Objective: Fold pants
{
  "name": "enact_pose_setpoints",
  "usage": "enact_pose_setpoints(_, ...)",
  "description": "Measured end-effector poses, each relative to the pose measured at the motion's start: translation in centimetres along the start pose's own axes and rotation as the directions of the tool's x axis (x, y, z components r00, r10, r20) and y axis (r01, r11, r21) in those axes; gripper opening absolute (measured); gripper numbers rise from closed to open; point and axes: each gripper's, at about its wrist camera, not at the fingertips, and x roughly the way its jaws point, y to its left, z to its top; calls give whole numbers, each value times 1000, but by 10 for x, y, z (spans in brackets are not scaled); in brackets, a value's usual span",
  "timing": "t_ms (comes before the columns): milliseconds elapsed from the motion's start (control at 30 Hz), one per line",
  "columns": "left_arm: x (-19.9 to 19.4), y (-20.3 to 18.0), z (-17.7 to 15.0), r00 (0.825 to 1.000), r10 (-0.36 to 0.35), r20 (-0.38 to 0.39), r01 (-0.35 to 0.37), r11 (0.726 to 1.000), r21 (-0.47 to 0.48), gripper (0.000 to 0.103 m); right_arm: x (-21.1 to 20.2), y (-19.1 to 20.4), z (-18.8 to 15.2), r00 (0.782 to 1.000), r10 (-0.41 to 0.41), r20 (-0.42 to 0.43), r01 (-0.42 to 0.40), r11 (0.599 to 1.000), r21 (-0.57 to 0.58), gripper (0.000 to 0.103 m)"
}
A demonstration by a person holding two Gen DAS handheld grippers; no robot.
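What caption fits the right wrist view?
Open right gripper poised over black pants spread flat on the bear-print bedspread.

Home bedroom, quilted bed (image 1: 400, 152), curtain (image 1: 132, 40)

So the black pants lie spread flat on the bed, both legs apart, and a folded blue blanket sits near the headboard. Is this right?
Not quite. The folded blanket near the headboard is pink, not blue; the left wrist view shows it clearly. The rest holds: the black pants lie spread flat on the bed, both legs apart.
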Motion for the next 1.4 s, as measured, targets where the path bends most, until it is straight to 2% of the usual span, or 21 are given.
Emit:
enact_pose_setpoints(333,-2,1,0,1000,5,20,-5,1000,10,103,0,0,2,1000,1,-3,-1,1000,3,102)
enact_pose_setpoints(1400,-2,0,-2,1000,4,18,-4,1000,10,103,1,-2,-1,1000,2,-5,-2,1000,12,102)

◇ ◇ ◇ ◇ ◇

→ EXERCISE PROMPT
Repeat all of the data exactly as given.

→ TASK SOLUTION
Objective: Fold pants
{
  "name": "enact_pose_setpoints",
  "usage": "enact_pose_setpoints(_, ...)",
  "description": "Measured end-effector poses, each relative to the pose measured at the motion's start: translation in centimetres along the start pose's own axes and rotation as the directions of the tool's x axis (x, y, z components r00, r10, r20) and y axis (r01, r11, r21) in those axes; gripper opening absolute (measured); gripper numbers rise from closed to open; point and axes: each gripper's, at about its wrist camera, not at the fingertips, and x roughly the way its jaws point, y to its left, z to its top; calls give whole numbers, each value times 1000, but by 10 for x, y, z (spans in brackets are not scaled); in brackets, a value's usual span",
  "timing": "t_ms (comes before the columns): milliseconds elapsed from the motion's start (control at 30 Hz), one per line",
  "columns": "left_arm: x (-19.9 to 19.4), y (-20.3 to 18.0), z (-17.7 to 15.0), r00 (0.825 to 1.000), r10 (-0.36 to 0.35), r20 (-0.38 to 0.39), r01 (-0.35 to 0.37), r11 (0.726 to 1.000), r21 (-0.47 to 0.48), gripper (0.000 to 0.103 m); right_arm: x (-21.1 to 20.2), y (-19.1 to 20.4), z (-18.8 to 15.2), r00 (0.782 to 1.000), r10 (-0.41 to 0.41), r20 (-0.42 to 0.43), r01 (-0.42 to 0.40), r11 (0.599 to 1.000), r21 (-0.57 to 0.58), gripper (0.000 to 0.103 m)"
}
A demonstration by a person holding two Gen DAS handheld grippers; no robot.
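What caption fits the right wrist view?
Open right gripper poised over black pants spread flat on the bear-print bedspread.

Home bedroom, quilted bed (image 1: 400, 152), curtain (image 1: 132, 40)

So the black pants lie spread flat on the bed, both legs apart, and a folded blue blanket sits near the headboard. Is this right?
Not quite. The folded blanket near the headboard is pink, not blue; the left wrist view shows it clearly. The rest holds: the black pants lie spread flat on the bed, both legs apart.
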Motion for the next 1.4 s, as measured, targets where the path bends most, until it is straight to 2% of the usual span, or 21 are given.
Emit:
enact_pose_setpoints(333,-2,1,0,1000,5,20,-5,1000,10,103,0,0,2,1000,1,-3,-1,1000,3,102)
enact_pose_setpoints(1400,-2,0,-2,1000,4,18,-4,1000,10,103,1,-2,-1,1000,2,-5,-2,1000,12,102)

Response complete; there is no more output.